Although no pravastatin lactone or hydroxy acid forms were detected in either undifferentiated and differentiated C2C12 cells at any pH levels after different incubation times, the cellular uptake of simvastatin was found to be strongly affected by the pH level of the incubation medium. Incubating undifferentiated C2C12 cells with SVL for a period exceeding 2 hours resulted in significantly higher total simvastatin accumulation within the cells under acidic condition compared with neutral and alkaline conditions (Fig 6, A). These findings could be attributed to the greater proportion of simvastatin that remains in the more lipophilic lactone form at acidic pH. The lactone form has higher ability to cross the cell membranes of muscle cells and achieve high intracellular concentrations.

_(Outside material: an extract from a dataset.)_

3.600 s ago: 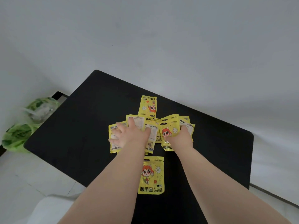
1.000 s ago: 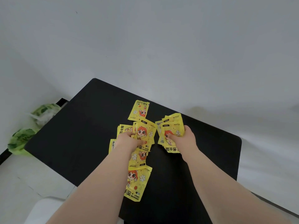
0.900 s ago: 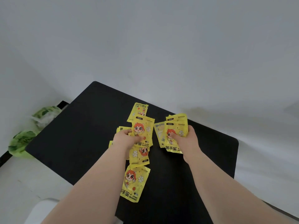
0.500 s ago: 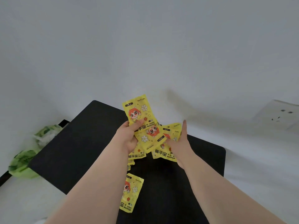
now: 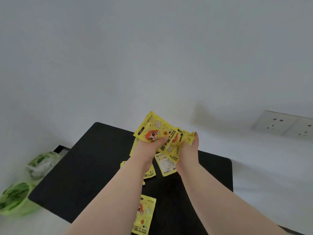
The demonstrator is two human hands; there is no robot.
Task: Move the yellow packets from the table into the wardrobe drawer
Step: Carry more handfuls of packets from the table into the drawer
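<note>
A bunch of yellow hand-warmer packets [image 5: 156, 131] is lifted above the black table [image 5: 81, 168], held between both hands. My left hand [image 5: 146, 148] grips the bunch from the left, thumb on the front packet. My right hand [image 5: 188, 150] holds it from the right, fingers up along the packets' edge. More packets hang or lie just below the hands, one showing its white back [image 5: 166, 164]. A single packet [image 5: 144, 216] lies flat on the table near its front edge, between my forearms. No wardrobe or drawer is in view.
Green plastic bags [image 5: 20, 189] sit on the floor left of the table. A white wall runs behind the table, with a socket plate [image 5: 284, 124] at the right. The table's left half is bare.
Both hands gathered the spread packets from the table, brought them together and lifted them into one bunch. The camera tilted up; one packet stays on the table near the front.
</note>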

This could explain the higher cytotoxicity observed under acidic condition compared with alkaline and neutral conditions (Table II). It should be noted that the increase in simvastatin uptake under acidic conditions is also expected to result in enhanced lipid-lowering activity.
In contrast to acidic conditions, medium alkalinization did not influence the cellular uptake of simvastatin significantly in comparison to the uptake at physiological pH. SVL is less stable at alkaline pH and therefore dynamic equilibrium favors hydrolysis of the lactone ring to yield the hydrophilic hydroxy acid form. Higher intracellular concentrations of the lactone than its corresponding acid form were recovered from undifferentiated cells at all pH levels indicating that cellular accumulation of simvastatin is associated with its lipophilic nature (Supplementary Fig 5, A). A marked difference in lipophilicity exists between lactone and hydroxy acid forms of statins, with the lactone form being more lipophilic than the corresponding acid form.9, 11 The lipid-enriched membranes of muscle cells act as a barrier to hydrophilic statins, whereas it allow passive diffusion of lipophilic ones.62 It has been suggested that intracellular statin concentrations are also controlled by the dynamic interplay between uptake and efflux transporter activities.48 However, it is not yet clear whether these transporters have differential selectivity to the acid or lactone forms of statins. It is worth noting that the intracellular concentrations of the acid form of simvastatin recovered from undifferentiated cells were not significantly different at various pH levels studied, suggesting that intracellular microenvironment was not influenced by the extracellular pH changes (Supplementary Fig 5, A).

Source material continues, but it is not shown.